### WHAT YOU WILL DO
Quote the data below in full, minus the images.

(RECORDS FOR THE TASK)

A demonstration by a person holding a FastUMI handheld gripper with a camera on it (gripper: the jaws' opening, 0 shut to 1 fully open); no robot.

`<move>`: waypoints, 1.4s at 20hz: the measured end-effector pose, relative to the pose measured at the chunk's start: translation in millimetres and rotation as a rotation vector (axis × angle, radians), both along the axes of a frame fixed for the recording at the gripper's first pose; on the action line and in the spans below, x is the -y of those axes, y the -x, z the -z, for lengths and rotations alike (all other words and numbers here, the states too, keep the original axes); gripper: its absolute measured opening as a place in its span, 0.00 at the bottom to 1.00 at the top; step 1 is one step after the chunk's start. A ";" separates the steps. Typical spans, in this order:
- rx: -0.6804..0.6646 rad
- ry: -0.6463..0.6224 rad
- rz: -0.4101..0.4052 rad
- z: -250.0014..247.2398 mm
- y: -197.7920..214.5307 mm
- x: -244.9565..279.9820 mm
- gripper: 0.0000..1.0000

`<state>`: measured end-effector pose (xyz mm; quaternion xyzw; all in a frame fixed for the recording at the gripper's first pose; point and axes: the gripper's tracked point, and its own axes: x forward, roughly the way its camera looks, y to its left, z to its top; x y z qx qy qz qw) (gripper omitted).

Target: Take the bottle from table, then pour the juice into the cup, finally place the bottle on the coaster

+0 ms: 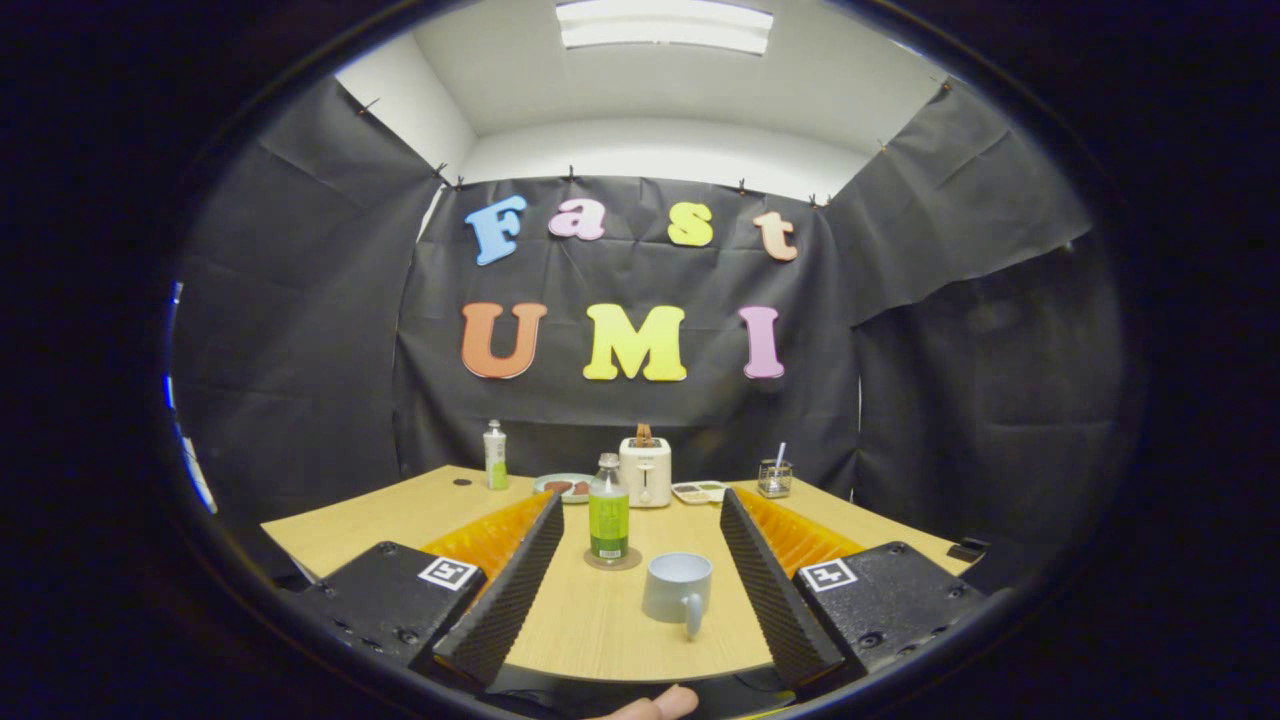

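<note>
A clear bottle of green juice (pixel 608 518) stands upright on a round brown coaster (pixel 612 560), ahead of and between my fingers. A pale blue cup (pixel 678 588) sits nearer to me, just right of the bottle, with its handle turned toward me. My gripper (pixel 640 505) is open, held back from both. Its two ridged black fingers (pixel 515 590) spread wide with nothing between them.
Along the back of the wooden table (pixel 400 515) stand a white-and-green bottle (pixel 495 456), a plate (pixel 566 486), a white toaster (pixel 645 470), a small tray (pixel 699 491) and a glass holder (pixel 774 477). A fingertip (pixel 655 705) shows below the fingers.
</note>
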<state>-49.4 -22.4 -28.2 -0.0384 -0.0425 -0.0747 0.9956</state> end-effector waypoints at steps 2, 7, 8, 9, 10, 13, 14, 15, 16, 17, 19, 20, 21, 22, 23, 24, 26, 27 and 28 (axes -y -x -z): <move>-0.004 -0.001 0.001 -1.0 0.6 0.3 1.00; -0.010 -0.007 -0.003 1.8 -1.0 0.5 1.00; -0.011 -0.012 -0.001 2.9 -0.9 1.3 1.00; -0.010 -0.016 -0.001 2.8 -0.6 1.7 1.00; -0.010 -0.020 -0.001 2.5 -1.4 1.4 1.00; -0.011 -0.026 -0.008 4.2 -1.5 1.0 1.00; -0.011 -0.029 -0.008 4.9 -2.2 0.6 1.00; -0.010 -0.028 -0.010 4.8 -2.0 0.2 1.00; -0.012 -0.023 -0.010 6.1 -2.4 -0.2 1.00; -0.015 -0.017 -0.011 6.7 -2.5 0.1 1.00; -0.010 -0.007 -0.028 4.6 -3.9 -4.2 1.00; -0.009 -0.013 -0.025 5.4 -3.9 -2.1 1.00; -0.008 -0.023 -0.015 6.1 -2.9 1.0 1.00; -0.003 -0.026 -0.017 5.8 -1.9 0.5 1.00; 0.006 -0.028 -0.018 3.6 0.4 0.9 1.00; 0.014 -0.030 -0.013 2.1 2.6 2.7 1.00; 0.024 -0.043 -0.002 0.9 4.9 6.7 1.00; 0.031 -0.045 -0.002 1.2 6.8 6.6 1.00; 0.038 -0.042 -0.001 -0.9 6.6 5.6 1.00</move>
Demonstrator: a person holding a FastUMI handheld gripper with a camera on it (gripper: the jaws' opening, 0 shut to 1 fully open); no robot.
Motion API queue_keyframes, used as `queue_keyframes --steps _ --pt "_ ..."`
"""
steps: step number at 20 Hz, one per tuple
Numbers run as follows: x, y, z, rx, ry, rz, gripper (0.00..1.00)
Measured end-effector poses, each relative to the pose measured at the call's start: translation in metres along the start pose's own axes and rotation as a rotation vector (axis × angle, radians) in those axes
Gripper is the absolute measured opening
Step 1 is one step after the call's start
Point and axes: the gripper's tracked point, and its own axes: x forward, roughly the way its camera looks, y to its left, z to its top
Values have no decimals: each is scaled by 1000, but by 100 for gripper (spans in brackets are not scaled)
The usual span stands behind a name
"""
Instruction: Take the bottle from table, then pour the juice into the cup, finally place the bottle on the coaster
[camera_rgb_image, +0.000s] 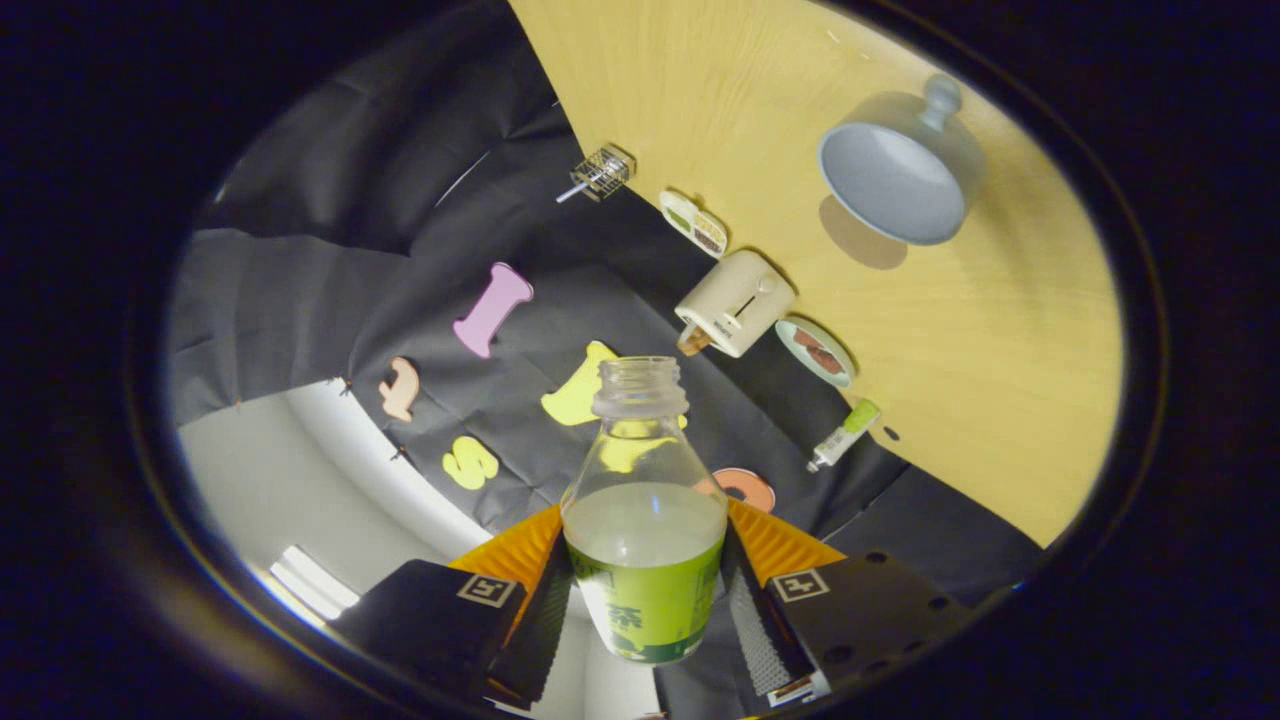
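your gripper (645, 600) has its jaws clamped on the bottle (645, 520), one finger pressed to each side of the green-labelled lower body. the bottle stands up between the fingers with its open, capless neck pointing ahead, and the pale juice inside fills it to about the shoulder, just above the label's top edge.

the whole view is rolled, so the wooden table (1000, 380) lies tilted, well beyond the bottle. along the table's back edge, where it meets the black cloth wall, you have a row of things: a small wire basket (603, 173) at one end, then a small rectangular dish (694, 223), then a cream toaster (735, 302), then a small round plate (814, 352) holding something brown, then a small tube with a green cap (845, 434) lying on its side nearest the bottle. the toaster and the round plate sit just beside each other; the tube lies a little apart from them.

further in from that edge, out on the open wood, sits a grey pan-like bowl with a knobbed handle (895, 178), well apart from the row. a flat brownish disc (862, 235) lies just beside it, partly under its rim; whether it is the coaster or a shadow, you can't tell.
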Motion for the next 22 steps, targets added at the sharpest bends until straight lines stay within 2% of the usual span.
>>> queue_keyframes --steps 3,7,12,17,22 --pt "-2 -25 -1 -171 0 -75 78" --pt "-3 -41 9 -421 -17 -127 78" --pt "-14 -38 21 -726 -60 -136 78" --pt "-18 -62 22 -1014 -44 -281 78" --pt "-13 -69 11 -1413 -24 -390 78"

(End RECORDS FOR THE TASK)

### WRITTEN ANSWER
A demonstration by a person holding a FastUMI handheld gripper with a camera on it (gripper: the jaws' opening, 0 shut to 1 fully open); no robot.

`<move>`: waypoints, 1.4s at 20hz: the measured end-effector pose, relative to the pose measured at the chunk's start: translation in millimetres and rotation as a rotation vector (axis × angle, radians), both along the axes of a frame fixed for the recording at the gripper's first pose; on the action line and in the spans below, x is the -y of those axes, y the -x, z the -z, for lengths and rotations alike (all other words and numbers here, the states too, keep the original axes); gripper: its absolute measured opening as a place in its span, 0.00 at the bottom to 1.00 at the top; step 1 is one step after the chunk's start. A ";" separates the steps. Typical spans, in this order:
- rx: -0.6804..0.6646 rad
- ry: -0.6463..0.6224 rad
- rz: -0.4101..0.4052 rad
- z: -250.0014..247.2398 mm
- y: -197.7920..214.5307 mm
- x: -244.9565..279.9820 mm
- gripper: 0.0000..1.0000

`<state>`: measured end-effector pose (xyz mm; quaternion xyzw; all in a frame fixed for the recording at the gripper's first pose; point and axes: the gripper's tracked point, and its own axes: x forward, roughly the way its camera looks, y to its left, z to its top; x y z qx qy qz qw) (gripper omitted).

Target: Take the bottle from table, then pour the juice into the cup, finally place the bottle on the coaster

+0 ms: 

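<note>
A clear bottle of green juice (pixel 608 518) stands upright on a round brown coaster (pixel 612 560), ahead of and between my fingers. A pale blue cup (pixel 678 588) sits nearer to me, just right of the bottle, with its handle turned toward me. My gripper (pixel 640 505) is open, held back from both. Its two ridged black fingers (pixel 515 590) spread wide with nothing between them.
Along the back of the wooden table (pixel 400 515) stand a white-and-green bottle (pixel 495 456), a plate (pixel 566 486), a white toaster (pixel 645 470), a small tray (pixel 699 491) and a glass holder (pixel 774 477). A fingertip (pixel 655 705) shows below the fingers.
</note>
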<state>-49.4 -22.4 -28.2 -0.0384 -0.0425 -0.0747 0.9956</state> end-effector waypoints at steps 2, 7, 8, 9, 10, 13, 14, 15, 16, 17, 19, 20, 21, 22, 23, 24, 26, 27 and 28 (axes -y -x -z): <move>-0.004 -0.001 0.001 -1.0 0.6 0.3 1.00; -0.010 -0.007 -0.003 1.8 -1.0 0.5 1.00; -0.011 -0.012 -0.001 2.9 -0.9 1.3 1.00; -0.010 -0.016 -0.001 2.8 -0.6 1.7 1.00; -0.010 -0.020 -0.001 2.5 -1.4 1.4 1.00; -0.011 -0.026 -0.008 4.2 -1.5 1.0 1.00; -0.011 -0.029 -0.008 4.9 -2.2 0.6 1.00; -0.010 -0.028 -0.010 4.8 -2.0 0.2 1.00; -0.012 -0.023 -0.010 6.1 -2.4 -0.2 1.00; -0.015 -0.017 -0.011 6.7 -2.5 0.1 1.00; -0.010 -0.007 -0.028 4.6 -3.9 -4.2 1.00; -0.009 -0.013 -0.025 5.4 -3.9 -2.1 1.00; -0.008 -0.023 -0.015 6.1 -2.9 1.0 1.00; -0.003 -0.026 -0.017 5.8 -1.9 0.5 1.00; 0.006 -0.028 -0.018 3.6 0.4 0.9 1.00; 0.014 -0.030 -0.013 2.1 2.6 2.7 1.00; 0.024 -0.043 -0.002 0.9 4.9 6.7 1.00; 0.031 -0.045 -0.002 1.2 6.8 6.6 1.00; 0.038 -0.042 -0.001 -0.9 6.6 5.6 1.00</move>
Demonstrator: a person holding a FastUMI handheld gripper with a camera on it (gripper: the jaws' opening, 0 shut to 1 fully open); no robot.
Motion API queue_keyframes, used as `queue_keyframes --steps _ --pt "_ ..."`
"""
steps: step number at 20 Hz, one per tuple
Numbers run as follows: x, y, z, rx, ry, rz, gripper (0.00..1.00)
Measured end-effector poses, each relative to the pose measured at the call's start: translation in metres along the start pose's own axes and rotation as a rotation vector (axis × angle, radians) in those axes
Gripper is the absolute measured opening
Step 1 is one step after the call's start
Point and axes: the gripper's tracked point, and its own axes: x forward, roughly the way its camera looks, y to its left, z to its top
Values have no decimals: each is scaled by 1000, but by 100 for gripper (spans in brackets are not scaled)
The usual span stands behind a name
"""
Instruction: Take the bottle from table, then pour the juice into the cup, finally place the bottle on the coaster
[camera_rgb_image, +0.000s] 
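your gripper (645, 600) has its jaws clamped on the bottle (645, 520), one finger pressed to each side of the green-labelled lower body. the bottle stands up between the fingers with its open, capless neck pointing ahead, and the pale juice inside fills it to about the shoulder, just above the label's top edge.

the whole view is rolled, so the wooden table (1000, 380) lies tilted, well beyond the bottle. along the table's back edge, where it meets the black cloth wall, you have a row of things: a small wire basket (603, 173) at one end, then a small rectangular dish (694, 223), then a cream toaster (735, 302), then a small round plate (814, 352) holding something brown, then a small tube with a green cap (845, 434) lying on its side nearest the bottle. the toaster and the round plate sit just beside each other; the tube lies a little apart from them.

further in from that edge, out on the open wood, sits a grey pan-like bowl with a knobbed handle (895, 178), well apart from the row. a flat brownish disc (862, 235) lies just beside it, partly under its rim; whether it is the coaster or a shadow, you can't tell.
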Motion for the next 22 steps, targets added at the sharpest bends until straight lines stay within 2% of the usual span.
>>> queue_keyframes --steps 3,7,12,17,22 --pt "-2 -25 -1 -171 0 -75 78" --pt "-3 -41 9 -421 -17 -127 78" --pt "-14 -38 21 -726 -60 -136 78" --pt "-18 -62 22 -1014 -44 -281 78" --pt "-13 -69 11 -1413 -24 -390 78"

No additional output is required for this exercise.